For other features, it’s easy to see what they look like they’re doing, or even what they were intended to do. It’s not uncommon, though, for those features to be used in a way that was not originally foreseen, so don’t make assumptions. Measure – in this case, by communicating with users and ask them about the tasks they use features to perform, to derive a true business value. Then you can write a proper use case to re-build the feature in the new system with confidence.
So, if you’ve determine via a set of decoupled functional tests exactly what your existing system does, how do you go about injecting this re-write into your Agile process?
You might be tempted to write stories to replace each feature – e.g. “re-implement feature X”. In my opinion, this is a mistake, on several levels.

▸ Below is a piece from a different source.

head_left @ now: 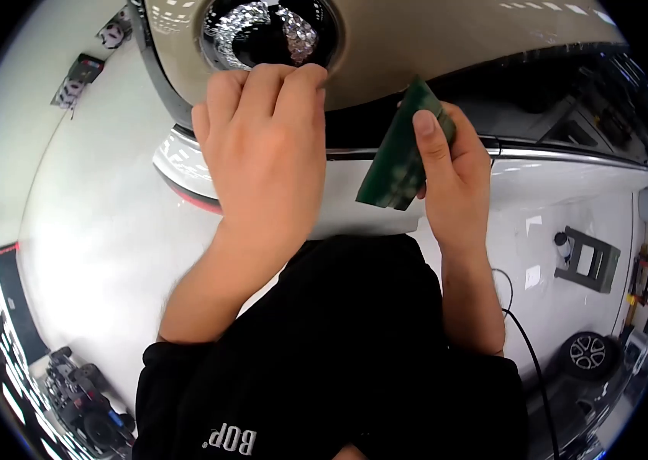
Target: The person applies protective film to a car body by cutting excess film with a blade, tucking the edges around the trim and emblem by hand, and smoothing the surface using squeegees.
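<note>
A flat dark green piece (397, 157) is in my right hand (450, 169), the thumb on its face and the fingers behind it; it tilts over the edge of a white car panel (523, 180). My left hand (266, 138) is over the tan car panel (416, 46), back of the hand up and fingers curled down at the rim of a round black recess (224, 34) with shiny crinkled silver patches (298, 37). The left fingertips are hidden, so I cannot make out what they hold.
A grey step stool (603, 264) with a bottle (562, 245) stands on the floor at the right. Below it is a wheel (587, 350). A black cable (536, 360) runs down beside my right arm. Dark equipment (86, 402) lies at the lower left.
</note>
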The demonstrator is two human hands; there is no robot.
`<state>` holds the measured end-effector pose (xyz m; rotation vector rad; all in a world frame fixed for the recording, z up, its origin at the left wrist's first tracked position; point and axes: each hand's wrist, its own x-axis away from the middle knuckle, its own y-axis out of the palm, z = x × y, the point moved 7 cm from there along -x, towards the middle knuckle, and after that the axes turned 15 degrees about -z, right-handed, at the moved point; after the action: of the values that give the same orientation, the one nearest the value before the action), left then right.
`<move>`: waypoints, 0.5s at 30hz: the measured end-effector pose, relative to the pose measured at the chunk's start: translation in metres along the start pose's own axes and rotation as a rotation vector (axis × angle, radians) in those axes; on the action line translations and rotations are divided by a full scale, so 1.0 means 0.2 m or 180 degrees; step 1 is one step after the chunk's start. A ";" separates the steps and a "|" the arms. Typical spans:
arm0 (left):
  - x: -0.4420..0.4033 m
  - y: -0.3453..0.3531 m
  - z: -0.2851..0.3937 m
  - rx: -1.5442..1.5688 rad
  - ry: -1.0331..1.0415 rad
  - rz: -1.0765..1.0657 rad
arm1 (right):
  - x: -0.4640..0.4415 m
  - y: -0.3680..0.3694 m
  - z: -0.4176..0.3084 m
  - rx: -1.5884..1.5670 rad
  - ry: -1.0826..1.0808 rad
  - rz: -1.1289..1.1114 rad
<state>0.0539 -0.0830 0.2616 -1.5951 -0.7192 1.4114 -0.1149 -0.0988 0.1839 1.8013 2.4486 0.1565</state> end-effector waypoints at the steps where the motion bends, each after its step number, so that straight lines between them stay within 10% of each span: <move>1: 0.00 0.01 0.01 -0.0018 -0.0089 0.0071 | -0.01 -0.02 -0.01 0.0077 0.0051 0.0057; 15: 0.02 0.05 0.02 -0.0516 -0.0563 0.0733 | 0.10 -0.07 0.11 0.0282 0.0458 -0.1311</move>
<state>0.0488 -0.0824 0.2512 -1.7368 -0.7892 1.7151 -0.1307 -0.0837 0.1605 1.3117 2.9061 0.1501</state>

Firstly, it means that the replacement must be prioritized by your customer proxy and planned into a sprint (if you Scrum, or gotten into your backlog if you Kanban). The problem is that technical debt is not easily visible at the business level, so it will tend to be prioritized at “negative infinity” (as a colleague put it so succinctly), e.g. it’ll never get to be important enough to get done – therefore you go on pouring money into the black hole of the existing system.

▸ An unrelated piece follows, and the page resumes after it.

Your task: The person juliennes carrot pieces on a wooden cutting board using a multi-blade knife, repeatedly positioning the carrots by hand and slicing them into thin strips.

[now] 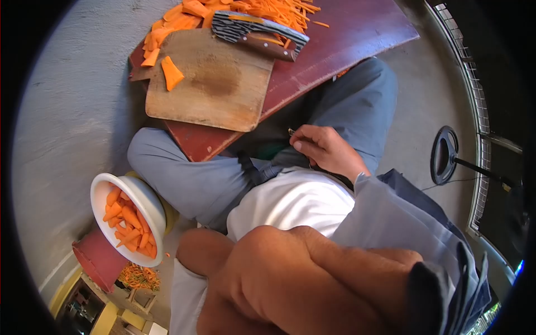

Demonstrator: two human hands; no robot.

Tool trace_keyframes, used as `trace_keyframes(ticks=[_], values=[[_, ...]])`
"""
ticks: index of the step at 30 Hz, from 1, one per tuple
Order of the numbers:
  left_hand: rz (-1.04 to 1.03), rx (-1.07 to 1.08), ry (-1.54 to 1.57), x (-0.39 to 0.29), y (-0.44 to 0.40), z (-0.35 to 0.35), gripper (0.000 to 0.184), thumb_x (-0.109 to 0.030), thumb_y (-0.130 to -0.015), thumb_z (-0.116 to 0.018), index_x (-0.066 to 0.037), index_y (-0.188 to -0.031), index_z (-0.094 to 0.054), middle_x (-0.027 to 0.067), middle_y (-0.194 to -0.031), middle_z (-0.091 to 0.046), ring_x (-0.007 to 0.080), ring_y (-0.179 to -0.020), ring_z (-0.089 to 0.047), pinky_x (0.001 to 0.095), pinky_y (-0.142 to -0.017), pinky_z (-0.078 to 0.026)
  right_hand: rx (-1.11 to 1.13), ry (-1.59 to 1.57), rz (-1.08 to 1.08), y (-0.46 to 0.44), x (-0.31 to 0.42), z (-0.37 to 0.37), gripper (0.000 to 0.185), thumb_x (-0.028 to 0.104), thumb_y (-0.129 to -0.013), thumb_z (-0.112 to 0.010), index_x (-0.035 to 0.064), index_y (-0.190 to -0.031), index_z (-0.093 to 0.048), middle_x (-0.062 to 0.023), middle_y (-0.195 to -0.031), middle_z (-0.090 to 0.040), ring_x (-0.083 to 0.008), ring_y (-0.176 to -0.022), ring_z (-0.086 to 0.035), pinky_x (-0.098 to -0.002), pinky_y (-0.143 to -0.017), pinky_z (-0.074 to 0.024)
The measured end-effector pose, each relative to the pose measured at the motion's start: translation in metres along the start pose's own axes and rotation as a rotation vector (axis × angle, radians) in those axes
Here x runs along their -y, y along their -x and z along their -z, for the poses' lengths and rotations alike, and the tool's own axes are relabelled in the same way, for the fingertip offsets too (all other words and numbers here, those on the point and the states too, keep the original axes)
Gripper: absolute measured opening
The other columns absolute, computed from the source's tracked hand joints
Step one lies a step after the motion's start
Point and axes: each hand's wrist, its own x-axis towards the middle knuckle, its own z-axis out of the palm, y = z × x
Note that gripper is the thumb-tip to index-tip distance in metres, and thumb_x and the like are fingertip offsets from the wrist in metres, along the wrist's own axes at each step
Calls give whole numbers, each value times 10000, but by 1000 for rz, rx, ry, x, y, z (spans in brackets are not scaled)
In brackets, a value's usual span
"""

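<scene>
My right hand (326, 146) is over my lap, fingers curled together at a small shiny bit I cannot make out. Bare skin, which I take for my left arm and hand (279, 273), fills the bottom very close to the lens; its fingers cannot be made out. Beyond my lap lies a wooden cutting board (204, 95) with one carrot slice (171, 73) on it. A cleaver (259, 34) with a black-and-white patterned blade and brown handle rests across the board's far right corner. Carrot slices (176, 22) and shredded carrot (279, 17) are piled behind it.
The board sits on a dark red table (340, 39) whose corner reaches between my knees. At the left a white bowl (159, 223) holds several peeled carrots (131, 220). Near it are a red bucket (97, 257) and a heap of peelings (139, 276). A black wheel (444, 155) stands at the right.
</scene>
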Motion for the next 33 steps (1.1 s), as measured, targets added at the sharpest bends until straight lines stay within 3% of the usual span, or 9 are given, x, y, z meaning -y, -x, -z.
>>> trace_keyframes(ticks=[4, 11, 15, 16, 17, 25, 28, 30, 33], values=[[-10, 12, -37, -7, -2, 10, 302, -174, -1023, -812, 80, -1163, -727, 181, -1082, -745, 267, -926, -697, 428, -861, -552, -22, 33, 28, 0, 2, -1, 184, 120, -1108, -703, -27, -1207, -751, -195, -993, -799, -292, -893, -756, -422, -835, -583], [-15, 54, -76, -8, -5, 9, 282, -159, -1014, -814, 65, -1165, -738, 170, -1088, -747, 266, -945, -697, 420, -876, -549, -23, -13, -17, -4, 3, -1, 162, 117, -1124, -691, -12, -1197, -756, -121, -883, -758, -174, -707, -688, -369, -682, -547], [-20, 16, -54, -5, 2, 7, 271, -151, -1008, -816, 57, -1167, -744, 164, -1091, -749, 265, -955, -697, 416, -884, -548, -29, -8, -34, 0, 8, 2, 177, 134, -1129, -685, -17, -1194, -751, -117, -850, -727, -171, -670, -665, -372, -660, -544], [-12, 4, -41, -4, 4, 4, 269, -149, -1007, -816, 55, -1167, -746, 163, -1092, -749, 265, -958, -697, 415, -886, -548, -47, -13, -28, 2, 2, 1, 185, 147, -1159, -668, 1, -1238, -751, -3, -870, -702, -74, -699, -606, -278, -637, -519], [-9, -7, -44, -3, 6, 1, 266, -147, -1006, -817, 53, -1168, -747, 161, -1093, -749, 265, -961, -697, 414, -888, -548, -48, -37, -40, 4, 5, 2, 186, 145, -1160, -666, 2, -1239, -754, 6, -855, -680, -72, -694, -592, -274, -639, -518], [18, -10, -142, -24, 2, 15, 249, -130, -996, -820, 37, -1171, -760, 149, -1099, -751, 264, -982, -697, 405, -904, -545, -32, -68, -106, 3, 21, 1, 169, 74, -1126, -659, -32, -1212, -759, -49, -861, -705, -114, -702, -627, -315, -661, -530], [43, -1, -181, -31, 1, 20, 244, -124, -992, -821, 30, -1172, -765, 144, -1102, -752, 263, -990, -697, 402, -911, -544, 73, -259, -127, 19, 46, 8, 190, 92, -1155, -643, -52, -1206, -756, -55, -942, -730, -109, -767, -654, -312, -695, -545], [60, -8, -203, -34, 2, 19, 241, -120, -989, -822, 26, -1173, -768, 141, -1103, -753, 263, -995, -697, 400, -915, -544, 163, -519, 133, 33, 41, 14, 385, 276, -1132, -749, -86, -1264, -750, -122, -1100, -758, -146, -936, -720, -307, -810, -574], [84, -20, -256, -40, 1, 23, 237, -114, -985, -823, 20, -1174, -773, 136, -1106, -754, 262, -1003, -697, 396, -921, -543, 287, -766, 477, 40, 66, 13, 787, 557, -1055, -776, -156, -1380, -712, -274, -1312, -691, -288, -1182, -694, -378, -1009, -543]])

Secondly, if we’re defining a new feature as a replacement, exact or otherwise, of an existing feature, then it has, by definition, no direct business value. You already have a feature to do that operation, you can’t (and won’t) justify another one that does the exact same thing. You can’t even write a story for it in the classic “as a… I want… so that” format, which is also a smell.

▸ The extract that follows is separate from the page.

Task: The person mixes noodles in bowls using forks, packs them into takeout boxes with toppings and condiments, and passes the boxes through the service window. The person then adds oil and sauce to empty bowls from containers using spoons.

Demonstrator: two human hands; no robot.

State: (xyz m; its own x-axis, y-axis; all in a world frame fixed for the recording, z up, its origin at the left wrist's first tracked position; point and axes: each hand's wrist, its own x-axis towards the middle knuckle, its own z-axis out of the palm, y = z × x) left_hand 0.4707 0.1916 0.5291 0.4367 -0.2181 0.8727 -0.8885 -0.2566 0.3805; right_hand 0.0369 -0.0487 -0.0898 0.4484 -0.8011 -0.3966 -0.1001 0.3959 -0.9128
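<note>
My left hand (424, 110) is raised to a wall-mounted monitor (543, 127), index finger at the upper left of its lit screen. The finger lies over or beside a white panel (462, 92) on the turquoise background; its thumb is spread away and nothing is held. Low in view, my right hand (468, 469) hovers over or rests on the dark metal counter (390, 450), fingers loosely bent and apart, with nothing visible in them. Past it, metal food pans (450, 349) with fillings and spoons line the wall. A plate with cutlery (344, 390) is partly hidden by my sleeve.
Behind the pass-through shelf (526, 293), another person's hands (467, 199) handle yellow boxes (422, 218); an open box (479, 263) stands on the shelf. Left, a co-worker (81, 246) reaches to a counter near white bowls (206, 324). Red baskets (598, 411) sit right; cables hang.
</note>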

No, I’d consider this type of replacement of a feature, even if it’s a real re-write, as a refactor. This means it’s not a separate story, it’s handled as a part of a “real” story.
Let’s look at this scenario: You want to replace feature X with a new version. The next time any story touches feature X, you “build in” the time and effort required to re-write feature X into the estimate. Let’s say story Y was to add a new doohickie to feature X, and would cost 5 dev-bucks (whatever that is – some arbitrary unit of cost), assuming it’s applied to the existing feature X (not it’s rewritten replacement). If story Y is applied to the new feature X, it would only cost 2 dev-bucks. To replace feature X (without story Y) will cost 10 dev-bucks. Now you’ve got a delta of 5 dev-bucks compared to just doing story Y on the existing feature X, but for only 5 dev-bucks more, you get the new feature X, then for another 2, you get story Y.
You estimate 12 dev-bucks to do story Y, and the first sub-task in story Y is “re-write feature X”. This assumes you’ve already got functional tests around feature X – if you don’t, then you need to build that cost in as well.
Ouch, you say? Well, yes, there’s some expense here for sure. The good news is that the next time you touch feature X, you start to go the other way – it takes way less time to make your change than if you hadn’t spent the 12 dev-bucks now.
Now, this is, of course, to state the blindingly obvious, not as easy as it sounds. We’re assuming here that you can re-write feature X in isolation, or that you can even test it in isolation from your functional tests. This is where a system designed for modularity and easy testing is really handy, and those are not two attributes of many legacy systems. You may be required to a a fair bit of refactoring just to decouple your existing features sufficiently to get to this point.
Nobody said declaring technical debt bankruptcy was easy or fun, after all, but in some cases it may be the responsible and professional thing to do.
The hard work starts when you consider how to recover, whether it’s a clean re-write, or a hybrid refactor as we describe here.